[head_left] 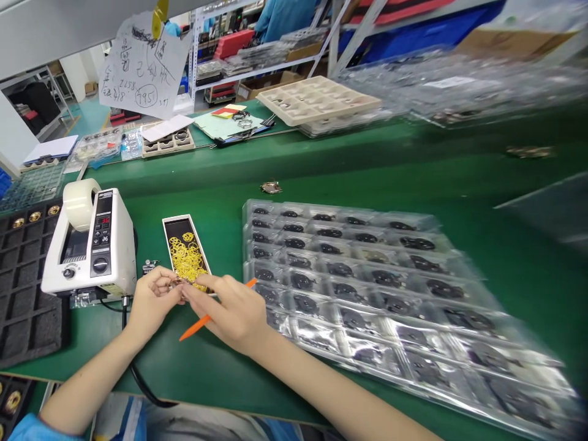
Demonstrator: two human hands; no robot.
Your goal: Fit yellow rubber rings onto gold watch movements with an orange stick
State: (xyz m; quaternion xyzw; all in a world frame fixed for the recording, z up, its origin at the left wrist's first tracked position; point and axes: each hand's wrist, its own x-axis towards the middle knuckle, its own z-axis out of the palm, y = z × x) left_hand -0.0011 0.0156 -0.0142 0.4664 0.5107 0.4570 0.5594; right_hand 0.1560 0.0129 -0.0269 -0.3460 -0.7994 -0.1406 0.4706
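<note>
In front of my body, my left hand (156,297) is closed in a pinch around a small shiny metal part (176,282), mostly covered by fingers. My right hand (236,309) meets it from the right, thumb and forefinger at the same part. An orange pointed stick (196,327) lies across the right palm, held by the other fingers, its tip toward the lower left. Just beyond both hands is a white-rimmed box (166,228) of small yellow rings (186,254). A small metal fitting (149,266) sits beside my left hand.
A white tape dispenser (117,229) stands at left, beside a black compartment tray (18,300). Clear blister trays (316,334) with dark parts cover the right side. Behind lie a loose metal piece (271,187), a clipboard (229,125) and a beige tray (316,101).
</note>
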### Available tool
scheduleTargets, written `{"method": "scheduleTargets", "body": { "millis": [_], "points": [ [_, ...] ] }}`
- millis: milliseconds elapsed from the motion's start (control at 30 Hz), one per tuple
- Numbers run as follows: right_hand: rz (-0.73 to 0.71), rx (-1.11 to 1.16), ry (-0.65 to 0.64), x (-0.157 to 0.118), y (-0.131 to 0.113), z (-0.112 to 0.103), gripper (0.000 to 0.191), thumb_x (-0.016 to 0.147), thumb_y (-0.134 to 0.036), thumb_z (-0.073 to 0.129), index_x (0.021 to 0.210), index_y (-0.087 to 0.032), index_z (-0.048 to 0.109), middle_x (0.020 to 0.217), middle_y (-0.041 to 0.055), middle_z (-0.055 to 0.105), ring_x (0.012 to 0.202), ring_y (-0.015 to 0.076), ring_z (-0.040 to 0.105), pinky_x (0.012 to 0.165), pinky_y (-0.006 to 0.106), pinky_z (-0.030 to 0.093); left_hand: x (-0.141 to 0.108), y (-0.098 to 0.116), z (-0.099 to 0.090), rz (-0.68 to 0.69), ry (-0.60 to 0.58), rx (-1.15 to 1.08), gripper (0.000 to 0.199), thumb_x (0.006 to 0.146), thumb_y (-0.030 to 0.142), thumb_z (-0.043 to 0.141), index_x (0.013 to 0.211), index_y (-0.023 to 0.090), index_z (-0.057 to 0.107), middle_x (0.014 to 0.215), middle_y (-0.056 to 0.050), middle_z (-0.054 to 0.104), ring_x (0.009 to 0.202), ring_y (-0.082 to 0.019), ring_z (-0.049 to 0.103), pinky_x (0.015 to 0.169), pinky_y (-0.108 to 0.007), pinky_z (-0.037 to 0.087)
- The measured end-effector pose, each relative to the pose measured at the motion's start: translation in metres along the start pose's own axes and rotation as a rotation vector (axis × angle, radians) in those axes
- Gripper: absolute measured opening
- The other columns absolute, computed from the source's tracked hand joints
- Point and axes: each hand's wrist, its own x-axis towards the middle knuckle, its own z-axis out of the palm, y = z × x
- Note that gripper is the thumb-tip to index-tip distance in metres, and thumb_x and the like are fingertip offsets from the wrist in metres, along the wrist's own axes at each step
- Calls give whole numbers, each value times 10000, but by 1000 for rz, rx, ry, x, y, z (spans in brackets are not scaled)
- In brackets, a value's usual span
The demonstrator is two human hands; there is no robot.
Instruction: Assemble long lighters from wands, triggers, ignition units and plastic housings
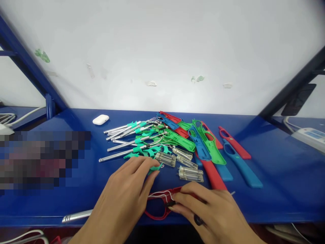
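Note:
My left hand [127, 193] is closed, pinching a small teal plastic trigger [155, 168] between thumb and fingertips. Under my right hand [210, 206] lies a red lighter shell [155, 217] with a finger loop, near the table's front edge. The right fingers hold this shell and touch a small black igniter [170, 203] with white wires [161, 193]. A dark round-ended piece [198, 220] shows between those fingers; its kind is unclear. From behind my left wrist a metal lighter tube [76, 216] sticks out. Just beyond the left fingertips lie more teal triggers [155, 150] and a clear fuel tank [165, 159].
Several metal tubes with wires [124, 154] lie behind my left hand. Clear tanks [191, 174], green shell halves [212, 149] and a blue closed shell [245, 167] spread to the right. A white earbud case [101, 119] sits at the back, before a white panel [162, 51].

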Motion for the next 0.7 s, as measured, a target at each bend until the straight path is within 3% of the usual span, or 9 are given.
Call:
{"method": "scheduleTargets", "body": {
  "millis": [167, 333, 433, 567, 700],
  "points": [
    [-9, 28, -24, -4, 1, 2, 341, 1154, -316, 379, 1146, -306, 720, 1039, -45, 787, 784, 120, 771, 552, 272, 494, -24, 10, -9, -132, 130, -69, 282, 1076, 340, 533, 1350, 350, 602, 1210, 35, 671, 1023, -84, 718, 858, -139, 571],
    [-21, 34, 8, -2, -1, -1, 337, 1155, -293, 371, 1161, -288, 707, 1029, -47, 793, 766, 115, 772, 561, 276, 490, -44, 13, -13, -212, 207, -219, 387, 1023, 270, 618, 1398, 362, 608, 1169, 19, 653, 989, -102, 704, 853, -163, 599],
    [-6, 55, 25, 1, -2, -3, 298, 1148, -313, 408, 1131, -273, 703, 1001, -47, 797, 757, 113, 778, 575, 263, 502, -47, 14, -10, -261, 199, -302, 450, 1013, 246, 619, 1445, 364, 581, 1074, 15, 637, 899, -98, 687, 756, -164, 603],
    [-7, 48, 48, 3, -2, -2, 307, 1152, -326, 402, 1099, -275, 700, 987, -56, 803, 766, 109, 784, 605, 242, 519, -44, 14, -8, -299, 140, -367, 280, 1013, 268, 606, 1262, 380, 670, 996, 32, 614, 833, -85, 677, 675, -150, 591],
    [-11, 50, 31, 1, -1, -1, 307, 1152, -337, 404, 1108, -277, 701, 1003, -55, 804, 787, 113, 789, 666, 228, 550, -43, 12, -10, -254, 95, -332, 108, 1012, 303, 630, 1063, 372, 694, 1072, 70, 707, 988, -88, 740, 843, -145, 612]
  ]
}}
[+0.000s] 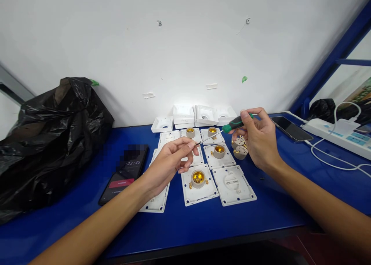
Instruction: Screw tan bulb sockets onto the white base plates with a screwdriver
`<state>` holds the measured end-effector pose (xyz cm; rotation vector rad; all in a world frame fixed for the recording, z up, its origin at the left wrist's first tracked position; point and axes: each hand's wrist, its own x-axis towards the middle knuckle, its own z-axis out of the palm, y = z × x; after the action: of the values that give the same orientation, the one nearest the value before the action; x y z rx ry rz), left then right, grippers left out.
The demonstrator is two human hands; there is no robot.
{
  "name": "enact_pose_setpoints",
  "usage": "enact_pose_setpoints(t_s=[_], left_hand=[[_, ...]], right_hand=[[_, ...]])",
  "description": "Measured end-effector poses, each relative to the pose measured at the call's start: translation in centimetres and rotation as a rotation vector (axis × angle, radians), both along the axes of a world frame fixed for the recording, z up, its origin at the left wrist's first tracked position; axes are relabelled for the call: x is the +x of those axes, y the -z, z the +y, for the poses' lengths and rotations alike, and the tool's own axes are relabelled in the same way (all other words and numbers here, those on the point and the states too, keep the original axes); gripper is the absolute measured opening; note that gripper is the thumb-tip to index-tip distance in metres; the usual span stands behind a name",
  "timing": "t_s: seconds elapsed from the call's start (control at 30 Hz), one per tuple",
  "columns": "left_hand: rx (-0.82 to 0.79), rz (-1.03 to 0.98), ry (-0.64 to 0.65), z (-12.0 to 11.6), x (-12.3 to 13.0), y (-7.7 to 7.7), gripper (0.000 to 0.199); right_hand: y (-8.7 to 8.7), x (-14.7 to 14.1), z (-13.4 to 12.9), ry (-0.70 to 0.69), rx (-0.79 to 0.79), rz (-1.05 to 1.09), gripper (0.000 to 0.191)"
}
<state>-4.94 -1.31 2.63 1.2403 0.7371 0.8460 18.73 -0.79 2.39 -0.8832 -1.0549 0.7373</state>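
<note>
My right hand [259, 137] is closed around the green and black handle of a screwdriver [236, 124], its shaft slanting down to the left. My left hand [176, 157] pinches thumb and finger at the screwdriver's tip, on a tiny dark piece that looks like a screw [197, 143]. Beneath the hands lie white square plates in rows. Several carry round lamp sockets with brass-coloured insides, such as the front socket [198, 178] and one behind it [219, 152]. The front right plate [234, 195] bears no socket. Loose ceramic socket parts [240, 151] sit beside my right hand.
White square covers [184, 114] are stacked against the wall. A black plastic bag [52, 141] fills the left side, near a dark phone [124, 176]. At right are another phone [291, 128], a power strip [342, 135] with white cables, and a small screw [262, 178] on the blue table.
</note>
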Motion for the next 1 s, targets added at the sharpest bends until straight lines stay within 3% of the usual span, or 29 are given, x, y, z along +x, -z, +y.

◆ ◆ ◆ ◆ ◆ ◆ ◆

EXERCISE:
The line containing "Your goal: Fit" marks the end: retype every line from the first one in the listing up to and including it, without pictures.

RESULT OF THIS TASK:
[head_left] 
Demonstrator: two human hands; no robot.
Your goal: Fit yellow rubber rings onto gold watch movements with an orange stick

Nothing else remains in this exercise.